**TASK INSTRUCTIONS:**
Whenever the word "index" shows up in a line of the data, copy that line.

**INPUT DATA:**
-------
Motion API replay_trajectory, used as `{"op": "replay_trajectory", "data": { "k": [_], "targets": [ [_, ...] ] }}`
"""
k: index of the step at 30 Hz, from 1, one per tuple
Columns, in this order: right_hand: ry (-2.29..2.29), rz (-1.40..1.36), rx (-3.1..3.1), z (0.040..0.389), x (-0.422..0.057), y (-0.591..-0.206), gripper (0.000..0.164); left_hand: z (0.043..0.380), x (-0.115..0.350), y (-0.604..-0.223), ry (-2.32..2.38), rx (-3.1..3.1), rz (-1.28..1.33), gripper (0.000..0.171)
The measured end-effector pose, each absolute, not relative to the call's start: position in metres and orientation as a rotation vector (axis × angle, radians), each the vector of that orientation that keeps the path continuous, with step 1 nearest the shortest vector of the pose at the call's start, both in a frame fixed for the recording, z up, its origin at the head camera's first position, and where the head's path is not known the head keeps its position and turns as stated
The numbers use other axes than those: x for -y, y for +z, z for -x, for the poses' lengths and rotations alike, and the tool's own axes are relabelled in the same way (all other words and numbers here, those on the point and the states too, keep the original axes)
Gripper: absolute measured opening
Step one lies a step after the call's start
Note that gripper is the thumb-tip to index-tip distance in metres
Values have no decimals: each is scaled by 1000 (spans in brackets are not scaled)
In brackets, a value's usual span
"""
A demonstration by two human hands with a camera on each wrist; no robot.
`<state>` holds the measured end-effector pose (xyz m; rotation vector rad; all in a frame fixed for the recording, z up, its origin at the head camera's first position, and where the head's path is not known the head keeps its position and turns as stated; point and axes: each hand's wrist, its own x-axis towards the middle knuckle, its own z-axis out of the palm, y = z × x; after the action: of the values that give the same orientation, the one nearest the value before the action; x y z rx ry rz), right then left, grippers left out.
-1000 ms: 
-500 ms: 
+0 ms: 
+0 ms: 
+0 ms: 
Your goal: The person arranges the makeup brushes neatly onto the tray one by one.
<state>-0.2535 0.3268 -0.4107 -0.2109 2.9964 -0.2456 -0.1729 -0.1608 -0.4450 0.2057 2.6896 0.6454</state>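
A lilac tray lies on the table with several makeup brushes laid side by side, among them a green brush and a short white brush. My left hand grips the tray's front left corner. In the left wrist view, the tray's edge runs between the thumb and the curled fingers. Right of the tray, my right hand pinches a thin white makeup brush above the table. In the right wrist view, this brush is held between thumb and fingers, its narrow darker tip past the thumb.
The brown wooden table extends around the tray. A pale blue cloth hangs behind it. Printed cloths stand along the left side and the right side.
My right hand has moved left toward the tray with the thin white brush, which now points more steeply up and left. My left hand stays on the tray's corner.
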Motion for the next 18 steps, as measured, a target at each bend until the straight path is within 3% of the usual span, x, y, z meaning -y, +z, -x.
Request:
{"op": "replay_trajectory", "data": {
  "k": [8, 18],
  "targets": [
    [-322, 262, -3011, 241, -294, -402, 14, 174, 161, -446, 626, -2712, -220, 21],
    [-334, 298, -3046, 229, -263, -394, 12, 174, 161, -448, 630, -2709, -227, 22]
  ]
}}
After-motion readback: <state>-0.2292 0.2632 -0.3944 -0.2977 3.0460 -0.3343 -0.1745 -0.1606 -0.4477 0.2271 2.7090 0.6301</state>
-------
**SOLUTION FOR THIS TASK:**
k: index of the step at 30 Hz, from 1, one per tuple
Note that gripper is the thumb-tip to index-tip distance in metres

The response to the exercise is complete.